From the North

  • Post last modified:Wednesday, November 25th, 2015
  • Reading time:3 mins read

That first year of RTD’s Who is acidic about social justice. There are other things going on, but one major nerve is the contempt of the upper classes for the cannon fodder underclass. Whether we’re talking the Slitheen/politicians, the Daleks/mass media, the likes of Lady Cassandra — or even the aspirational Rose, talking to Gwyneth. Rose is working class and should know better; indeed she chided the Doctor one episode earlier. But she so wants to pass as middle-class. This aspiration, or vague sense of entitlement, is one of her major character flaws that gets her into trouble again and again.

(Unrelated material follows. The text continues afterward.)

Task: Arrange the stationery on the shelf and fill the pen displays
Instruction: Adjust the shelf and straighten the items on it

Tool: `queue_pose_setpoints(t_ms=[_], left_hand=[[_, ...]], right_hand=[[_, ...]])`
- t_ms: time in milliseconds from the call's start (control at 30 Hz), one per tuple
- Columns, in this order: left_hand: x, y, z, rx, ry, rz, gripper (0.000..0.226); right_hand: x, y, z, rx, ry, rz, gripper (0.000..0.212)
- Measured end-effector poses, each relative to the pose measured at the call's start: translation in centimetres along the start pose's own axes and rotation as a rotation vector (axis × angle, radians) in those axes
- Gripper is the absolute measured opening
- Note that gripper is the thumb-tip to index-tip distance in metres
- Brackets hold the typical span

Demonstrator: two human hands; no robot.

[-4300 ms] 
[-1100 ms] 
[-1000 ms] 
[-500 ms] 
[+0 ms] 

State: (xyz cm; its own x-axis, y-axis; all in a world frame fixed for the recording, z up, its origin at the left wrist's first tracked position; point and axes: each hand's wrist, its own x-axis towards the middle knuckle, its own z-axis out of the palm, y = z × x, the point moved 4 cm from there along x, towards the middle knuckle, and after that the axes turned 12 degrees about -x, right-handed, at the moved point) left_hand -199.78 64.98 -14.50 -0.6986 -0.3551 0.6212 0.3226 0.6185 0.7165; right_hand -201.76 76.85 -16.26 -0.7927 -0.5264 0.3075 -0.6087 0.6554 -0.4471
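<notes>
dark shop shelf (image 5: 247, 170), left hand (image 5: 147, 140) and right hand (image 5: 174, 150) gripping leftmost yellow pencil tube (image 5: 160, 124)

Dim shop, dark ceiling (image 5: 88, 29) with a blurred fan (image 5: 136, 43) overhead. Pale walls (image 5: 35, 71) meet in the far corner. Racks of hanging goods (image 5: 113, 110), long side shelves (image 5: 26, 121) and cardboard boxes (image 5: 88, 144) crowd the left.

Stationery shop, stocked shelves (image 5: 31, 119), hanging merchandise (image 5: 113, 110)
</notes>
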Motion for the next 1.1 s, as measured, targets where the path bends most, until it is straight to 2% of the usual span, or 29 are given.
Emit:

“Why do you sound like you’re from the North?” she asks, unsure whether someone with an accent like that could genuinely have as much authority as the Doctor seems to. That he could really be someone. She doesn’t make a big deal of it, but it’s part of her preconceptions. One more beat among many.

Adam’s contempt comes back and bites him. Jack’s almost sets off an apocalypse — but he manages to ground himself, and find redemption. For Rose’s part, the first chance she gets she also turns her new status to her own advantage — or tries to — by changing her own past. That doesn’t go well either.

That whole run of episodes is threaded with this subtle point of distinction between putting on airs, acting better than others, and actual self-improvement. Which is to say, seeing beyond the lot you’ve been handed and working toward good, versus trying to climb the ladder by putting your boot in people’s faces, knowing that your new status will protect you from the consequences.

That ongoing discussion of our social roles and responsibilities to each other, mixed with flimsy satire about the structures that make us turn against our own self-interests and those of our neighbors, is just… important. Paper-thin jabs about massive weapons of destruction aside, the basic discussion at hand is wound so tightly into the stories and the characters and the way that they speak to each other that it doesn’t stand out as outright grandstanding — but rather a sort of furious lead by example.

Davies is an angry man, extremely cynical about the world that he lives in, and it comes through in his urgency for us to just treat each other as people and to be curious and interested in what’s happening around us, and why, and how.

The casting of Eccleston as the Doctor just anchors all of this discussion — as does Piper’s depiction of Rose. No other Doctor/companion combination would really lend itself to the discussion that goes on over these thirteen episodes.